WORK REQUEST -
Find the number of lines below in which the word "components" appears, and write that number only.

DATA BLOCK -
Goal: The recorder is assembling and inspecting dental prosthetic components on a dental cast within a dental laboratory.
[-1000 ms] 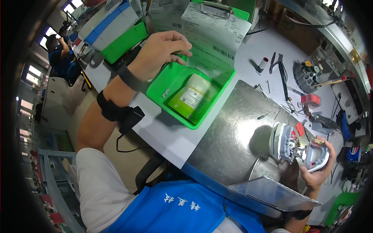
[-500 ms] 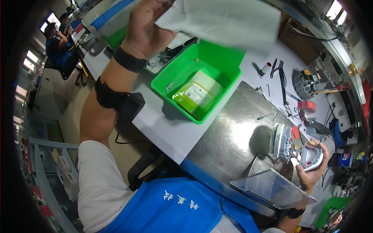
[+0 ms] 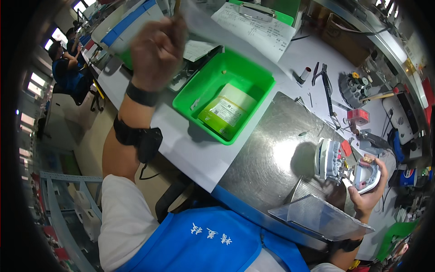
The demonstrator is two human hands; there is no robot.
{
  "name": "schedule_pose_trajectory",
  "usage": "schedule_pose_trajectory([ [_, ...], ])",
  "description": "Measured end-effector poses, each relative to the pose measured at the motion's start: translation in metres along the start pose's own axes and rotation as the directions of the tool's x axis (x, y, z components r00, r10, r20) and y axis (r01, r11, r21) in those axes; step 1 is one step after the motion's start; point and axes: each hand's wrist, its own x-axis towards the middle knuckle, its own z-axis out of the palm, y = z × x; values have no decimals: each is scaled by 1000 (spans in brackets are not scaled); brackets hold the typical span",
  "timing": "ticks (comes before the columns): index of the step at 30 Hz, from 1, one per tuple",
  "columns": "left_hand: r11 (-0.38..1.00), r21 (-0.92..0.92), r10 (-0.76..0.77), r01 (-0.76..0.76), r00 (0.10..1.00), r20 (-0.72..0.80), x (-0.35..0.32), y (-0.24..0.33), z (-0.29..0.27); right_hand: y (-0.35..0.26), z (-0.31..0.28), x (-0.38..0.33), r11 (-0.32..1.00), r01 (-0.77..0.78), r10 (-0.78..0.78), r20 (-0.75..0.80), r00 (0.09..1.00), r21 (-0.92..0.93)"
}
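Note:
My left hand, blurred by motion, is raised beyond the near left edge of the green bin. Its fingers are closed on a white paper sheet, which sweeps rightward over the bin's back and is smeared too. Over at the right, my right hand grips a hinged dental model by its right half. The other half, with grey teeth on a pale base, stands opened out above the metal plate. In the green bin lies a green-and-white packet with a rubber band round it.
A clipboard with printed papers lies behind the bin. Pliers, a bur holder and a red box stand right of the metal plate. A clear shield rises at the plate's front. People sit far left.
My left hand has moved left and down, tilting the paper sheet nearly edge-on and uncovering the clipboard. My right hand still holds the dental model, with little shift.

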Motion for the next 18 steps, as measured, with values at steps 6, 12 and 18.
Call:
schedule_pose_trajectory([
  [6,943,206,-162,262,901,-403,-6,-61,-2,-2,-1,0,999,5,-6,22,1000,35],
  [12,802,510,-124,311,922,-367,8,-23,3,-5,3,2,998,33,-35,44,998,45],
  [18,347,826,-237,444,894,-381,37,-18,0,-11,4,2,997,17,-21,46,999,76],
])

OUTPUT OF THE TASK -
2